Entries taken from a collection
■ ■ ■ ■ ■

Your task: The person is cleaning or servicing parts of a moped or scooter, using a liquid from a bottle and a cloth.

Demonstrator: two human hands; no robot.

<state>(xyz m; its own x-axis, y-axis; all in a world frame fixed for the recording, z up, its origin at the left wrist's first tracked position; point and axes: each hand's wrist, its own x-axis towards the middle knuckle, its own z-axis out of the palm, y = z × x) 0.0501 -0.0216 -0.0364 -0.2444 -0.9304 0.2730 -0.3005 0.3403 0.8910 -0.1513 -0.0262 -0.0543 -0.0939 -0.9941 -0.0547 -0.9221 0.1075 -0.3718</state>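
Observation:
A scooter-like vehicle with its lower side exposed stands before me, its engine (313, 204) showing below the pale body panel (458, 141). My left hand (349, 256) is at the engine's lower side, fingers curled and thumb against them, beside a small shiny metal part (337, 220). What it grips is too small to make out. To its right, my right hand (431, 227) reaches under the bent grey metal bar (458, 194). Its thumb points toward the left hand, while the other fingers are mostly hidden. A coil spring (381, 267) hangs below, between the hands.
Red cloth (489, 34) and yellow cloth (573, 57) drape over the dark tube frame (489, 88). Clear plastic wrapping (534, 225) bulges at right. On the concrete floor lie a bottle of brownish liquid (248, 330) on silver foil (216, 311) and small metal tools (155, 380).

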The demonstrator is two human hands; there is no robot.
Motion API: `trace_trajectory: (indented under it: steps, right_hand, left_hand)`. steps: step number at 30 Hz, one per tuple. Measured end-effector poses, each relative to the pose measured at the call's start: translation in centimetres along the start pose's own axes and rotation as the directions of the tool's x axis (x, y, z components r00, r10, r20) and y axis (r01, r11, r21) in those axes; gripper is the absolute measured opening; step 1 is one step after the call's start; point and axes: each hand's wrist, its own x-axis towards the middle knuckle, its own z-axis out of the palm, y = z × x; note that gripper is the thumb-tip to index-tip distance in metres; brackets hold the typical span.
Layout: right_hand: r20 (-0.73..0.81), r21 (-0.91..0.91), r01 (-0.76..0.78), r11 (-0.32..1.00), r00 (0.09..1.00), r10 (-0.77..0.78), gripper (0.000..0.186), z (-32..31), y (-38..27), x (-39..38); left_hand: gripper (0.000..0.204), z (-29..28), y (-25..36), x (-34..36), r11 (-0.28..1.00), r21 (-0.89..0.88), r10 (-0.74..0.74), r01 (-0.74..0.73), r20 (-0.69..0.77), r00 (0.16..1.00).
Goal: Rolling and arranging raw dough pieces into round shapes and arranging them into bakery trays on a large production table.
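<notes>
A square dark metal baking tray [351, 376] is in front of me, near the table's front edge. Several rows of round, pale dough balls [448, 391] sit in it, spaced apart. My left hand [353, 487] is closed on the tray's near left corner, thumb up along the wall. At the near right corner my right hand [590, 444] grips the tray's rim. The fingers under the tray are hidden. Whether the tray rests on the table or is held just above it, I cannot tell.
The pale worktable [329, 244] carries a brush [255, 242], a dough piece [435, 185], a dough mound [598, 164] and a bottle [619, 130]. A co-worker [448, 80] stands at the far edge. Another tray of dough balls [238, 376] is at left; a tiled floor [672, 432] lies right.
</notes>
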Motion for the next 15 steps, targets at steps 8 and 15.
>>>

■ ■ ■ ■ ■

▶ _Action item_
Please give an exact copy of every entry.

▶ _Output of the exercise_
Your task: The person is cleaning or servicing parts of a moped or scooter, using a liquid from a bottle and a cloth.

Demonstrator: two human hands; no robot.

<state>(xyz m; its own x-axis, y-axis; all in a world frame fixed for the recording, z up, its origin at the left wrist's first tracked position; point and axes: each hand's wrist, its own x-axis towards the middle knuckle, its own z-axis out of the palm, y = z × x) 0.0501 -0.0216 -0.0364 -0.2444 -0.9304 0.2730 -0.3005 0.3403 0.8910 -0.1513 -0.0262 -0.0543 -0.0939 -0.9941 -0.0547 -0.9221 0.1075 -0.3718</state>
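Observation:
A scooter-like vehicle with its lower side exposed stands before me, its engine (313, 204) showing below the pale body panel (458, 141). My left hand (349, 256) is at the engine's lower side, fingers curled and thumb against them, beside a small shiny metal part (337, 220). What it grips is too small to make out. To its right, my right hand (431, 227) reaches under the bent grey metal bar (458, 194). Its thumb points toward the left hand, while the other fingers are mostly hidden. A coil spring (381, 267) hangs below, between the hands.
Red cloth (489, 34) and yellow cloth (573, 57) drape over the dark tube frame (489, 88). Clear plastic wrapping (534, 225) bulges at right. On the concrete floor lie a bottle of brownish liquid (248, 330) on silver foil (216, 311) and small metal tools (155, 380).
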
The demonstrator is two human hands; there is no robot.
Motion API: `trace_trajectory: (indented under it: steps, right_hand, left_hand)`. steps: step number at 30 Hz, one per tuple. Measured end-effector poses, each relative to the pose measured at the call's start: translation in centimetres along the start pose's own axes and rotation as the directions of the tool's x axis (x, y, z components r00, r10, r20) and y axis (r01, r11, r21) in those axes; gripper is the absolute measured opening; step 1 is one step after the call's start; point and axes: each hand's wrist, its own x-axis towards the middle knuckle, its own z-axis out of the palm, y = z × x; note that gripper is the thumb-tip to index-tip distance in metres; brackets hold the typical span.
Layout: right_hand: r20 (-0.73..0.81), r21 (-0.91..0.91), r01 (-0.76..0.78), r11 (-0.32..1.00), r00 (0.09..1.00), r10 (-0.77..0.78), gripper (0.000..0.186), z (-32..31), y (-38..27), x (-39..38); left_hand: gripper (0.000..0.204), z (-29..28), y (-25..36), x (-34..36), r11 (-0.28..1.00), r21 (-0.89..0.88), r10 (-0.74..0.74), r01 (-0.74..0.73), r20 (-0.69..0.77), r00 (0.16..1.00).
Goal: Rolling and arranging raw dough pieces into round shapes and arranging them into bakery trays on a large production table.
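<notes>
A square dark metal baking tray [351, 376] is in front of me, near the table's front edge. Several rows of round, pale dough balls [448, 391] sit in it, spaced apart. My left hand [353, 487] is closed on the tray's near left corner, thumb up along the wall. At the near right corner my right hand [590, 444] grips the tray's rim. The fingers under the tray are hidden. Whether the tray rests on the table or is held just above it, I cannot tell.
The pale worktable [329, 244] carries a brush [255, 242], a dough piece [435, 185], a dough mound [598, 164] and a bottle [619, 130]. A co-worker [448, 80] stands at the far edge. Another tray of dough balls [238, 376] is at left; a tiled floor [672, 432] lies right.
</notes>
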Motion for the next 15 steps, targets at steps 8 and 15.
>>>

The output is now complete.